Learn about Shield Platform Encryption from our session.
15. Transaction Security Policy
Using the Transaction Security Policy, you can define events to monitor and take action when that event happens. You can use Real-Time Events in Transaction Security to enforce policies in near real-time. When a policy is triggered, notifications are sent through email or in-app notifications.
What can we do with Transaction Security?
- Alert that notifies when someone runs reports containing sensitive data
- Alert for exporting reports with more than a thousand records
- make sure no one is using an unsupported browser
NOTE: To use Transaction Security, you have first to purchase a Salesforce Shield or Salesforce Shield Event Monitoring add-on subscription.
16. API Usage Notification
With the API Usage Notification tool, we can define the API usage threshold and get notified when it is exceeded. When you create a request usage notification, you specify a user to receive an email notification whenever your org exceeds a specified limit for the number of API requests made in a specified span of time.
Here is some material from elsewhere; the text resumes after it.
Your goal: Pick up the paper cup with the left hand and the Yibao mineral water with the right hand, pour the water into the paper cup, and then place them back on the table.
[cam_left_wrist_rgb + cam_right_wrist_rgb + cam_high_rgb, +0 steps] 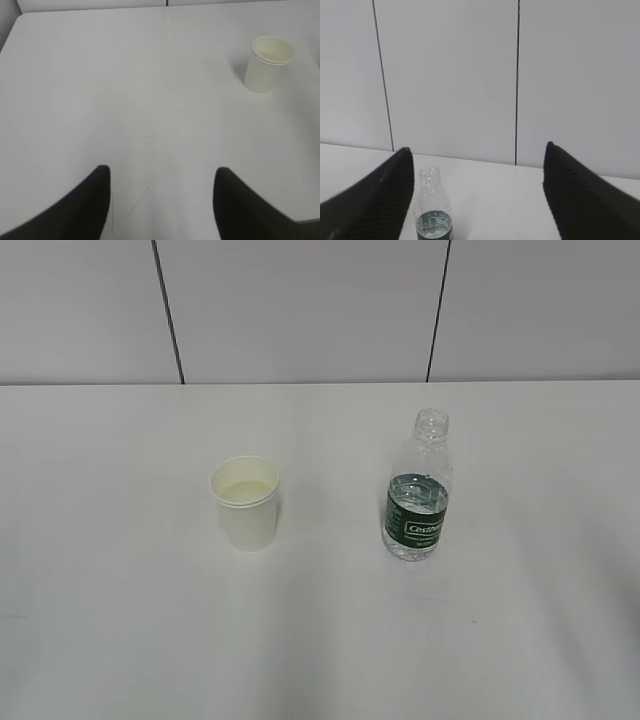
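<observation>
A: Surface & room, quick?
B: Plain white desk (120,620), matte, bare apart from two things. Behind it a pale grey panelled wall (300,310) w/ thin dark vertical seams.
A: Task items?
B: Paper cup (246,504) upright, left of centre; some liquid shows inside. Yibao mineral water (417,490) upright to its right, well apart from the cup, no cap, green label band, water (416,502) low in the bottle, surface at about label height.
A: Left end effector?
B: Left end effector (160,205) hovers over bare desk, fingers spread wide, nothing between them. Cup sits far off, upper right in its wrist view.
A: Right one?
B: Right end effector (477,195) also gaping wide, holding nothing. Bottle stands beyond it, just beside the left finger (375,200) in that view; can't tell if touching. Neither arm shows in the exterior view.
</observation>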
Code Scanning Tools in Salesforce
What about custom code? Let’s see which tools are available for code scanning.
17. Force.com Code Scanner
Checkmark Apex Code Scanner is a tool that Salesforce powers. It runs a security scan on your Salesforce org and gives a detailed risk report based on your code quality and security. It identifies every loophole in your apex code and checks if it aligns with Salesforce best practices.
Advantages
- Free with limitations but paid version is also there.
- Scans through each and every line of your code in your Salesforce org.
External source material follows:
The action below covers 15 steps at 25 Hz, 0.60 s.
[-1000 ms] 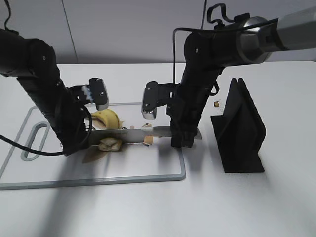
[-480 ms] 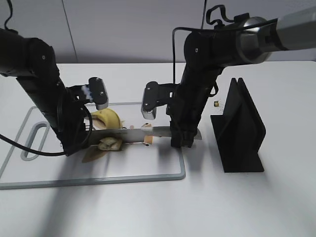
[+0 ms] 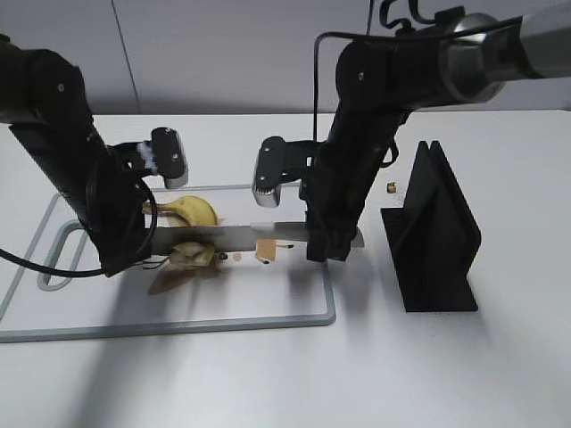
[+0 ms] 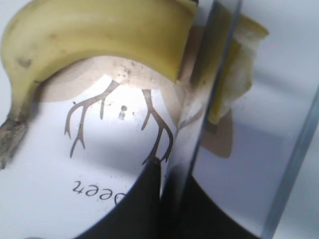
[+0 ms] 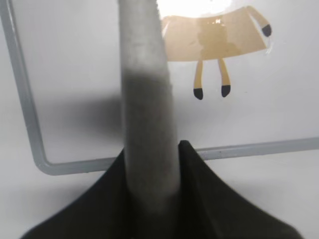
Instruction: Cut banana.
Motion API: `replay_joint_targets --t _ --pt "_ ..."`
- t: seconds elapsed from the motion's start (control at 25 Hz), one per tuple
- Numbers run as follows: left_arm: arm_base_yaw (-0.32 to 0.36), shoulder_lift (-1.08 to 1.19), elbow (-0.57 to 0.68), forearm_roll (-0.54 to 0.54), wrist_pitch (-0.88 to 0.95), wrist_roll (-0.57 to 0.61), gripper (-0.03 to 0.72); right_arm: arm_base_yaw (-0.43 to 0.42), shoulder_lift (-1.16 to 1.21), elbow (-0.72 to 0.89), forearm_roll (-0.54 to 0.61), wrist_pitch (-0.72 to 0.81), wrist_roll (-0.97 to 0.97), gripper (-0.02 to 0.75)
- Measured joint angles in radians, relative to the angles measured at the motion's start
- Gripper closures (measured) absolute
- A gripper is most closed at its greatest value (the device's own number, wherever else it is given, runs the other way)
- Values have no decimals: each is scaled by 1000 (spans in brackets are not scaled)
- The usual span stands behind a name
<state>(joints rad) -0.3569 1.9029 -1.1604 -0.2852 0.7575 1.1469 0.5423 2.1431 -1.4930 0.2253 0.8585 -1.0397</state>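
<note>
You are looking at a white cutting board (image 3: pixel 268 314) on a white table, with the banana (image 3: pixel 189 211) lying at the board's middle-left. The cut seems partly done: one yellow, unpeeled length curves at the back, and a second piece with torn peel (image 3: pixel 189 257) lies just in front of it, nearer you. The knife (image 3: pixel 234 235) stretches level between the two pieces, its blade pointing left, and from the slanted camera it looks raised off the board rather than pressed into fruit. Whether more slices are wanted cannot be judged from this.

Your right gripper (image 3: pixel 328 242) stands upright at the board's right edge, closed tight around the knife handle; its wrist camera shows the grey handle (image 5: pixel 148 134) wedged between the two dark fingers (image 5: pixel 199 199). Your left gripper (image 3: pixel 125 259) is down at the banana's left end. Its wrist camera shows only one dark fingertip (image 4: pixel 142 199) against the blade's flat (image 4: pixel 202 114), with the banana just above, so you cannot tell whether it is open or gripping anything. A black knife stand (image 3: pixel 434 234) sits apart to the right
</note>
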Motion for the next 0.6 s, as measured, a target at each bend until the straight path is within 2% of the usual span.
replay_joint_targets --t 0.6 --pt "-1 -180 1 10 118 -9 670 5 -123 0 4 69 0 561"
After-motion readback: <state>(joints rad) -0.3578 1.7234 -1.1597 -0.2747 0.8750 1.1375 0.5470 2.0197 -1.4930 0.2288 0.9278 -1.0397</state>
- Reduces the chance of an array of bugs before the next upgrade
18. Apex PMD
PMD is a well-known source code analyzer for Java and many more languages. Salesforce joined with open-source developers to create this powerful tool, Apex PMD, which supports the Apex language. It finds common programming flaws like unused variables and empty catch blocks. It will allow us better quality and avoid maintenance, performance, and bug problems in our Apex code.
Advantages
- It’s free and open source
- You can define your own custom rules
Learn more about Apex PMD.
19. Custom Error Handling and logging framework
Debugging in Salesforce has its challenges. Sometimes, there might be an Apex error email with a stack trace, but this typically just points at a location without telling the support person anything about the context of the error. What were the arguments passed into this method? What did those queries return? Nobody knows.
Build a custom error handling and logging framework to monitor the apex class code.
20. Apex Guru
ApexGuru automates the detection of critical anti-patterns and performance hotspots in your apex code (runtime profiles) and provides customers with AI-driven insights and prescriptive code recommendations. It’s powered by Generative Artificial Intelligence (CodeT5 Model). Learn more.
Summary
I hope this list of Monitoring and auditing Tools in Salesforce will help you keep your sales org healthy. Let us know which tool you like and use in your project.
Very useful thanks … We’ve just launched a free end user engagement tool…. Think Google analytics for Salesforce….see more here… https://appexchange.salesforce.com/appxListingDetail?listingId=a0N4V00000IyvZgUAJ
Thanks for sharing
Nice article as always!
One thing I’d like to add to this whole list is the recently launched Scale Center to cover the org performance and the Apex Guru Insights as well.
I’ve started using it and I’m leveraging good information from it.
Thanks Amit!
Always a pleasure to learn from you guys!